It doesn't mean it's real, though.
It just means something's happening that isn't yet fully understood.
Dr Patrick Neumann, the Australian inventor of a highly efficient space ion engine which uses metal as its fuel, says the idea is exciting.
At best, he says, it could be an extraordinarily efficient means of powering our way to the stars.
At worst, there's an unrecognised, unwanted spanner in the works that everyone will think was obvious - in hindsight.
SOMETHING FROM NOTHING
The EM Drive is essentially a chamber with a hole at one end with microwaves bouncing around inside.
There is no fuel supplied.
But, when turned on, the drive generates thrust.
This shouldn't be happening.
Worse, it violates some of the most fundamental laws of physics that our understanding of the universe - and all of our technology - is built upon.
Or not.
"It's looking stronger," Dr Neumann says. "But it's still breaking the law of conservation of momentum - which is something we'd really like to keep as it's the basis of some really important bits of science and technology."

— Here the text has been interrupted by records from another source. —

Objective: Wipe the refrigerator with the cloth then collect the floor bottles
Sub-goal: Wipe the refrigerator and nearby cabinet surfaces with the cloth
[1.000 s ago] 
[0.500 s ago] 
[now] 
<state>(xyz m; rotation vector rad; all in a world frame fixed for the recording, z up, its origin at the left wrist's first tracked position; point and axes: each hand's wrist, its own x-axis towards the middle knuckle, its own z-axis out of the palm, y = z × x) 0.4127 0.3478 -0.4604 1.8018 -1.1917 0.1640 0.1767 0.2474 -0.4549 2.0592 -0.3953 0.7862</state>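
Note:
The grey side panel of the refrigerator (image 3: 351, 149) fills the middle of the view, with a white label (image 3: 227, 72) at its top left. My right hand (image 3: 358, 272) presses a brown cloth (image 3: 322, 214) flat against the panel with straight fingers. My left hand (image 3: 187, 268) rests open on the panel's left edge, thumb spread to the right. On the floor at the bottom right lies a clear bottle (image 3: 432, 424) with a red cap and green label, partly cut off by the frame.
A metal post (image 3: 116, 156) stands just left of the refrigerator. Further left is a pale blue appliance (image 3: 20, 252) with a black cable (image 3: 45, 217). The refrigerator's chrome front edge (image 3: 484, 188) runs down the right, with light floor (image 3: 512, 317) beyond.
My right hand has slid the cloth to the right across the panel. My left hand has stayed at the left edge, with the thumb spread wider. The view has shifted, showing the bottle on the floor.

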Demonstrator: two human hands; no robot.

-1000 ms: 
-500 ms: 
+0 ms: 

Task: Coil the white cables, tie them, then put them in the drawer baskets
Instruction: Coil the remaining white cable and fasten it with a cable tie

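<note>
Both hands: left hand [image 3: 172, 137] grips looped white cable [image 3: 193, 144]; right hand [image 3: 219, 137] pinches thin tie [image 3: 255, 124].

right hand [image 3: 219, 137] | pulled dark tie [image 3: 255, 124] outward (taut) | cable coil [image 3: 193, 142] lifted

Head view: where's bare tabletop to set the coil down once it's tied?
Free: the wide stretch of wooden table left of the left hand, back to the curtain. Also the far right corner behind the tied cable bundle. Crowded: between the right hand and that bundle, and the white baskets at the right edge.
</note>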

What should make the engine impossible is Newton's Third Law: "For every action, there is an equal and opposite reaction". Put simply, something doesn't move unless an outside force pushes it.
This is why engines need fuel. The fuel contains energy.
The EM Drive carries no fuel. So there is no energy to release.
"If we have to modify it (Newton's Third Law), that's fine," Dr Neumann says. "But we can't just get rid of it."
Dr Neumann's own invention replaces extremely expensive and difficult to carry Xenon gas fuel for ion engines with simple metal rods. An elecric arc produces the reaction needed to drive the engine.
So, with the 'impossible' EM drive, the only way this could really work is if an as-yet unknown mysterious reaction is happening with the very substance of space itself.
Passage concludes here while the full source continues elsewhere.